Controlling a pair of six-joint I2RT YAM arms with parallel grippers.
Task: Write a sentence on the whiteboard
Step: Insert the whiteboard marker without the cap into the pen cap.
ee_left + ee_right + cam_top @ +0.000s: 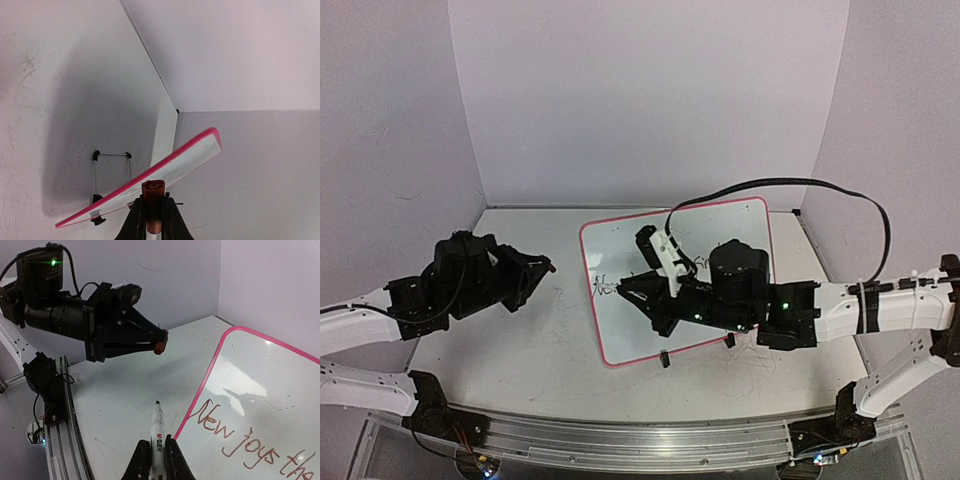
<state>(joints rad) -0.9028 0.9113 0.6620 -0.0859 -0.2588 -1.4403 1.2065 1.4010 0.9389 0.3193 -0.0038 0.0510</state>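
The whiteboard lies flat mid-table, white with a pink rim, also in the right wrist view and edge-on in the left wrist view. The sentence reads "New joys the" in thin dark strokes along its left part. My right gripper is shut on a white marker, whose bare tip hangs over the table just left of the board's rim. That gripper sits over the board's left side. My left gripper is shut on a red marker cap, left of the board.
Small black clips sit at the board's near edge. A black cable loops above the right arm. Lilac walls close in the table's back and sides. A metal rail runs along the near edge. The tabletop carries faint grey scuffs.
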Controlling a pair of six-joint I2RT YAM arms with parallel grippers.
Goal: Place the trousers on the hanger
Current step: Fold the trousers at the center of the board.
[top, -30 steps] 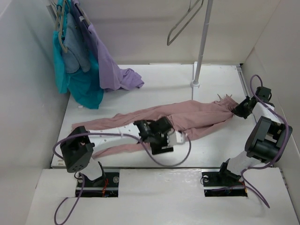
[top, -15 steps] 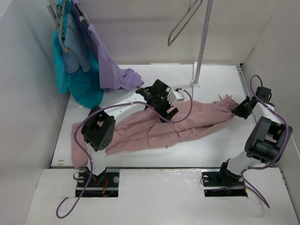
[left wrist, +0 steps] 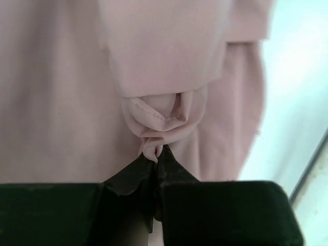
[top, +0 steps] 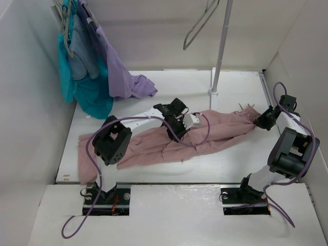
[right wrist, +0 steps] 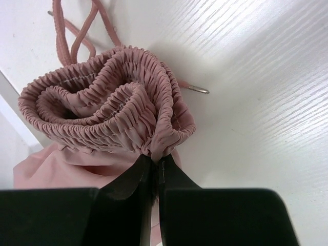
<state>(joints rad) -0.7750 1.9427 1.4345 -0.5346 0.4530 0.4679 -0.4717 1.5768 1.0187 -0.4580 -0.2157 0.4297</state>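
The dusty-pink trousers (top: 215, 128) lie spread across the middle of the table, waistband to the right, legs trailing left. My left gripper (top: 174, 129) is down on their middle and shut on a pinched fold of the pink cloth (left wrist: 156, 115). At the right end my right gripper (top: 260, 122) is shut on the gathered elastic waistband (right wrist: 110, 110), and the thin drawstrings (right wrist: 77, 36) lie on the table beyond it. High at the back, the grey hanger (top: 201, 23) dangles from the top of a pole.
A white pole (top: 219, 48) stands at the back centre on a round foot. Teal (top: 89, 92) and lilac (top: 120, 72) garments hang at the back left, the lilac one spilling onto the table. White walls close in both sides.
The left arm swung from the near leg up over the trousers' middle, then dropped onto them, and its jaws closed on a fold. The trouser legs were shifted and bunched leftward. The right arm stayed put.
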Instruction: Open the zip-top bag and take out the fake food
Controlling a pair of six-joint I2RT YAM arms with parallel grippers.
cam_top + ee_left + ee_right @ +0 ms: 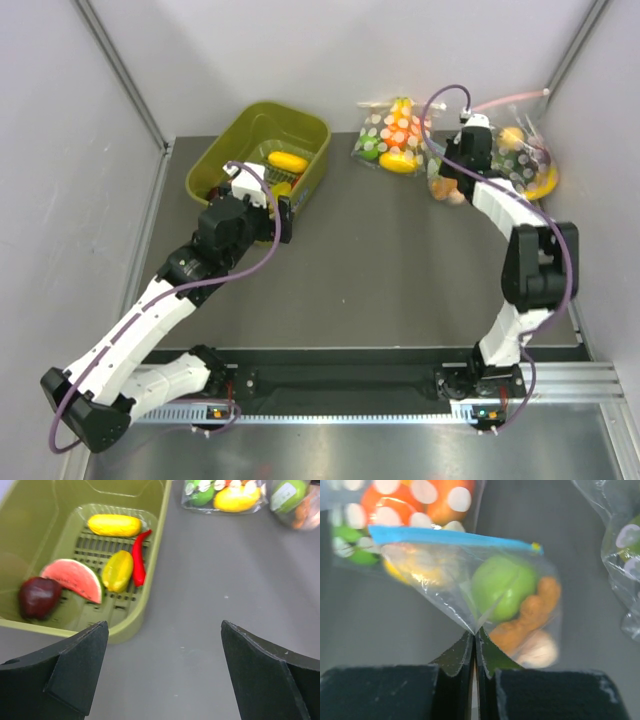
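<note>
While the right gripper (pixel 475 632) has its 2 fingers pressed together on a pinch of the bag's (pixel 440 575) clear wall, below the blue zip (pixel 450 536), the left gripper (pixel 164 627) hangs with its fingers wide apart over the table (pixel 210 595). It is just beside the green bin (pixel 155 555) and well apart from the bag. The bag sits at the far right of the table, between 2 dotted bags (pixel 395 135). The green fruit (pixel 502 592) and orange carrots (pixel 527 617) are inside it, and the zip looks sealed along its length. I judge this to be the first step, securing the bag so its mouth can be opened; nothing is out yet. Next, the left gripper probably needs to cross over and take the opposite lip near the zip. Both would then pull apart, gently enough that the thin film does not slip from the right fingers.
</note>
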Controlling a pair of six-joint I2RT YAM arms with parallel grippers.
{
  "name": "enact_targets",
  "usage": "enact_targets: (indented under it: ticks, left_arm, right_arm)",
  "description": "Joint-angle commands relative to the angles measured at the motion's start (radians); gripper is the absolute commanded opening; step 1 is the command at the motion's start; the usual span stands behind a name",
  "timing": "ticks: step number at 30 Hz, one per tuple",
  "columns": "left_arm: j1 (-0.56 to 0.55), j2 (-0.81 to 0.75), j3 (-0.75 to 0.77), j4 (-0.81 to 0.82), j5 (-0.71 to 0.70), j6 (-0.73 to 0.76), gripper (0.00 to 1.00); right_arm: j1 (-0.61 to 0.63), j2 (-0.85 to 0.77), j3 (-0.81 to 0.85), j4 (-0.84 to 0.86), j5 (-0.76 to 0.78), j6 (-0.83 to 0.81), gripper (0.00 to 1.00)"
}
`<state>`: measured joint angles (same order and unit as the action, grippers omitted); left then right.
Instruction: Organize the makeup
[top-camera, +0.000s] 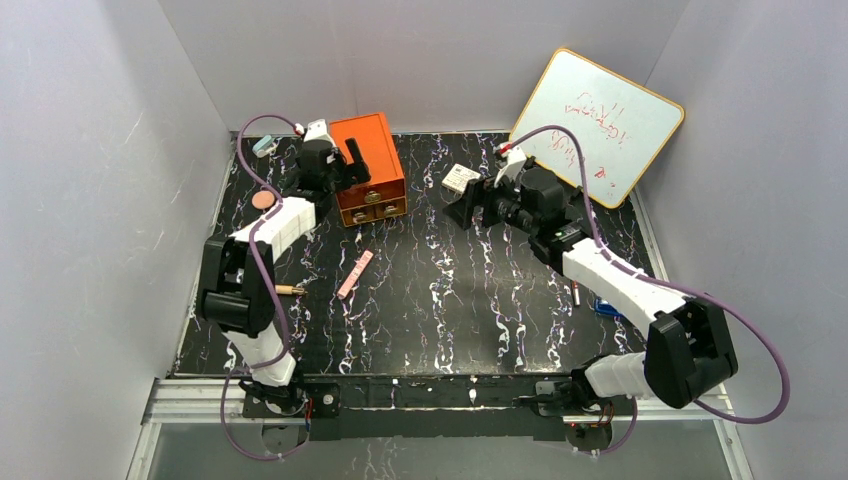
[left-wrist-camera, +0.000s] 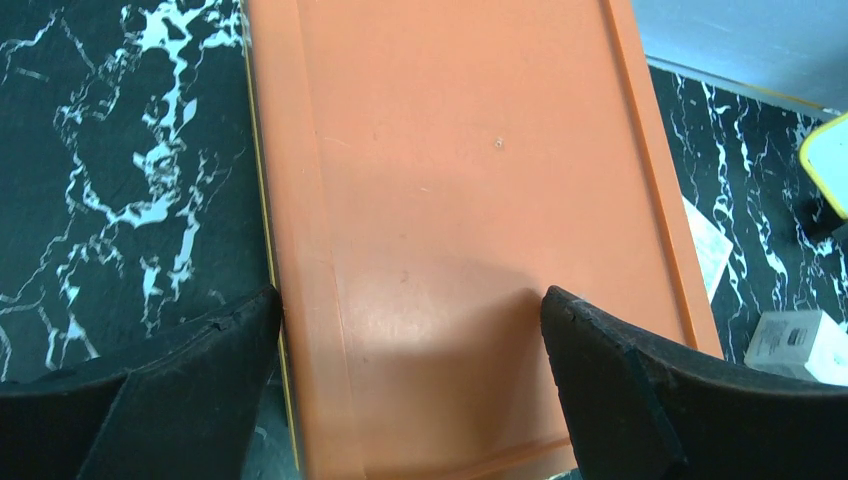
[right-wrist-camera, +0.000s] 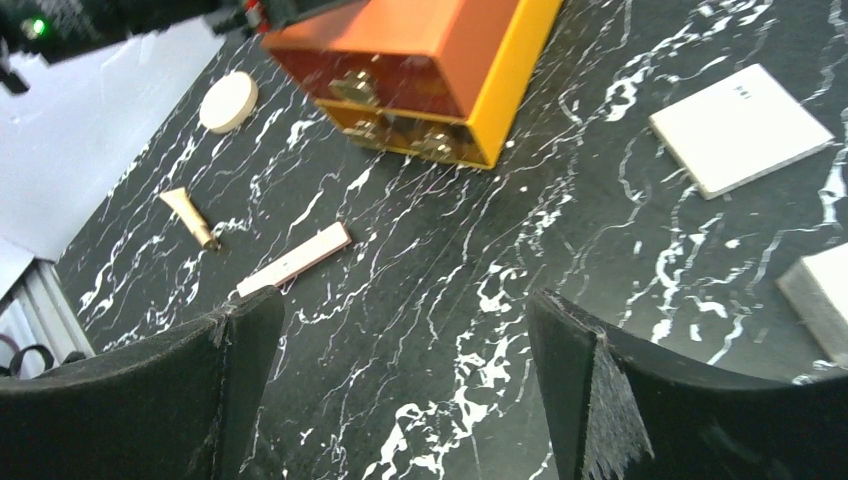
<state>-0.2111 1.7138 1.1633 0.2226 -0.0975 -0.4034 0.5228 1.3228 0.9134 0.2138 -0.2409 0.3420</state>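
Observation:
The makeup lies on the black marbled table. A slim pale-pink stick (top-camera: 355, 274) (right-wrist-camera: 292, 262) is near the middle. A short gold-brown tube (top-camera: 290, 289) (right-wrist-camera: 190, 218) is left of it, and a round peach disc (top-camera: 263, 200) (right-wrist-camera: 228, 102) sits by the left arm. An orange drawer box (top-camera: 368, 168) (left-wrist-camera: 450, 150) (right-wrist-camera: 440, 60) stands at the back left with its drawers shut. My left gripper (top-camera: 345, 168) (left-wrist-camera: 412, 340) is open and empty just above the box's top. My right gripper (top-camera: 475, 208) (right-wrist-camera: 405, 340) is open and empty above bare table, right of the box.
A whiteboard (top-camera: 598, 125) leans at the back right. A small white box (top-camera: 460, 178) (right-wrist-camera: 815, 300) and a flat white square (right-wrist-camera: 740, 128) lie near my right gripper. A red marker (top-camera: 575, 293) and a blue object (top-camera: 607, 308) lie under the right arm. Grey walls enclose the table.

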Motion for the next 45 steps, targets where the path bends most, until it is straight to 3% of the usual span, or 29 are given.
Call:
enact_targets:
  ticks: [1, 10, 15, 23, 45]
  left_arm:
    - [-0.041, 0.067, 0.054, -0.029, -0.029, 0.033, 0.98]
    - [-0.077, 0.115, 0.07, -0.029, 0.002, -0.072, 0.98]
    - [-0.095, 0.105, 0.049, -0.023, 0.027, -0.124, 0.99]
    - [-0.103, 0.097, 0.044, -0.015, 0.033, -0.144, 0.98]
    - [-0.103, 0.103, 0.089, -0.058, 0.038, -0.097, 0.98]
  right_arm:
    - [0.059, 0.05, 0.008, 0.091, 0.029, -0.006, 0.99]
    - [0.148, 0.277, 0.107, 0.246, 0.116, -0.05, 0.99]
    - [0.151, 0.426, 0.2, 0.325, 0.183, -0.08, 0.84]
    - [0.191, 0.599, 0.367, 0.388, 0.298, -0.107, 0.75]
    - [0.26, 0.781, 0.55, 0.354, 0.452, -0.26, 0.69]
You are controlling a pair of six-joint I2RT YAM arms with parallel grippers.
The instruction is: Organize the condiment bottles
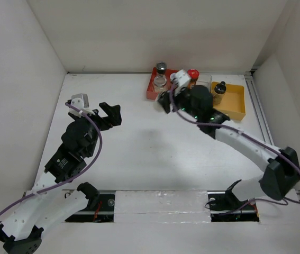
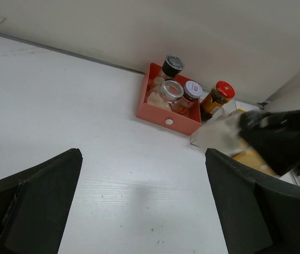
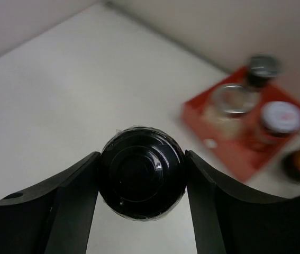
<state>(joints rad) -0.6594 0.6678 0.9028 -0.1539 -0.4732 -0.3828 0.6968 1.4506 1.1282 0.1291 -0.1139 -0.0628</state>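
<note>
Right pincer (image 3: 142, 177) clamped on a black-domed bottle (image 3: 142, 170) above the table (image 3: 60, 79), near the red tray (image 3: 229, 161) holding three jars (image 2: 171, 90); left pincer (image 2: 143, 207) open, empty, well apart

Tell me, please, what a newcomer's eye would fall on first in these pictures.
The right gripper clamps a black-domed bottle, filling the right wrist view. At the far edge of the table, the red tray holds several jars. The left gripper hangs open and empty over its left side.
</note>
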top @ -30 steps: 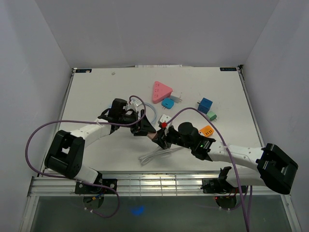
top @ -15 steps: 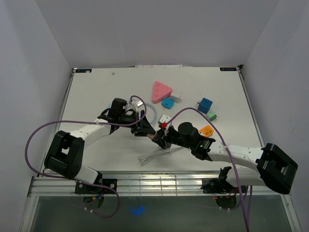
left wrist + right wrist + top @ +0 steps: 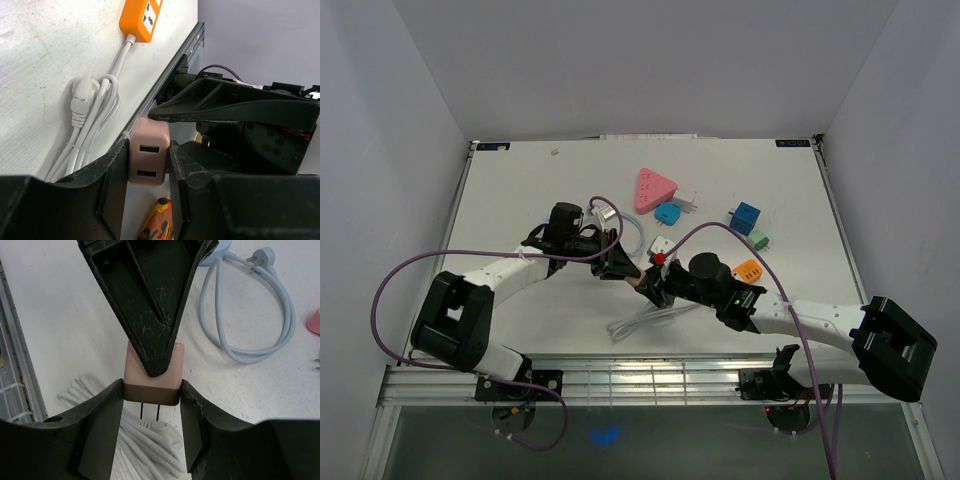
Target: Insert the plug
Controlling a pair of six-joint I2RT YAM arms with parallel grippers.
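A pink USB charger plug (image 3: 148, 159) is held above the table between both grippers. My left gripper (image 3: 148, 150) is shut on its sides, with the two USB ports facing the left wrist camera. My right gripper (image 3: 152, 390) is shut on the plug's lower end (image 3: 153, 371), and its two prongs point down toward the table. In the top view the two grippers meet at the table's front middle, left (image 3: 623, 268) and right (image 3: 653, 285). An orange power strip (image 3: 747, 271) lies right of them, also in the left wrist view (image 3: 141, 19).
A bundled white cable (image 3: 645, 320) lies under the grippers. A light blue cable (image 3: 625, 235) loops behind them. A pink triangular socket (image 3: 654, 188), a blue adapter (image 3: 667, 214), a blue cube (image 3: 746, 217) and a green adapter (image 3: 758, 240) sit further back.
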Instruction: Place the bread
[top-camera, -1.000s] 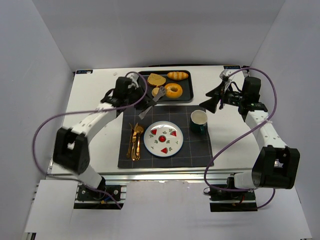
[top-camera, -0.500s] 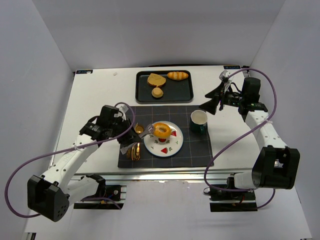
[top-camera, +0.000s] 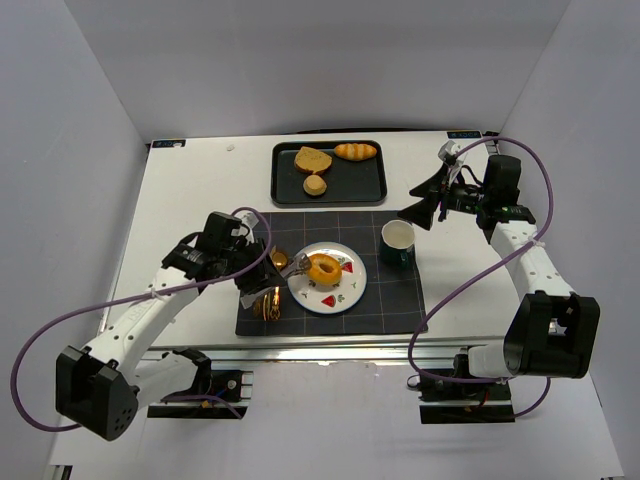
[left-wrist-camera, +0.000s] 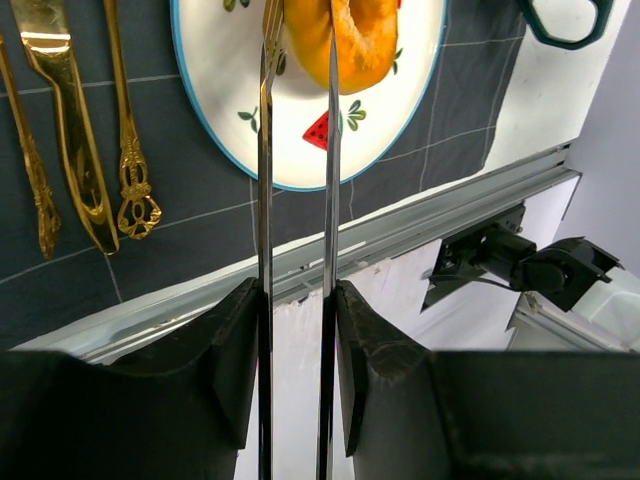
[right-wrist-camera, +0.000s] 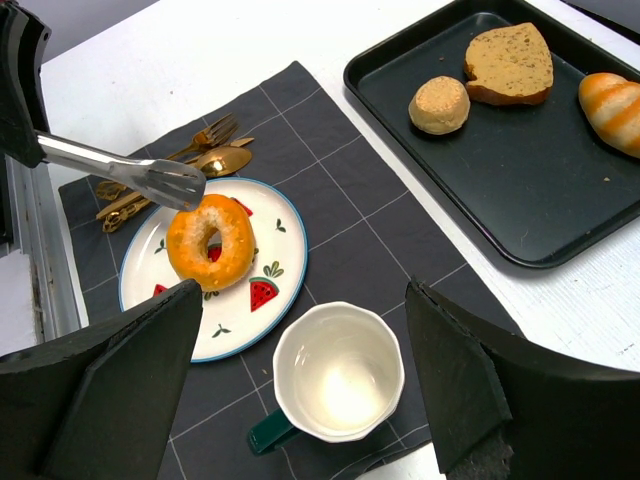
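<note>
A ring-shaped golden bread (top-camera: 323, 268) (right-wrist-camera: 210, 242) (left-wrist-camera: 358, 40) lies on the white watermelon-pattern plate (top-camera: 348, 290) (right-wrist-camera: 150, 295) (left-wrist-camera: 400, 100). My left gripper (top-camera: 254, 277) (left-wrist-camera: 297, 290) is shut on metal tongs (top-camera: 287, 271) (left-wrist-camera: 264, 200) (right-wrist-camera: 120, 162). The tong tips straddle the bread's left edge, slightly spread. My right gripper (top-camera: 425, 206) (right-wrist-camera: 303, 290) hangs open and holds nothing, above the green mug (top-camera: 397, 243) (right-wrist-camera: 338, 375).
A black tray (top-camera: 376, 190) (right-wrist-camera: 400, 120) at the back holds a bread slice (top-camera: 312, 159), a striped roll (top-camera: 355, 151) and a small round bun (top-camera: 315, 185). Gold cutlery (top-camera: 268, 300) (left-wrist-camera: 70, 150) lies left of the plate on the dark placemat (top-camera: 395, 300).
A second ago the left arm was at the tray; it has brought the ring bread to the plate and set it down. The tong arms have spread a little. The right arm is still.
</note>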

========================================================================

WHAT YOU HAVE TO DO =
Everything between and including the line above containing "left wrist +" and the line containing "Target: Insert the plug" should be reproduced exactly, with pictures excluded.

RESPONSE =
left wrist + right wrist + top @ +0 steps: 
Target: Insert the plug

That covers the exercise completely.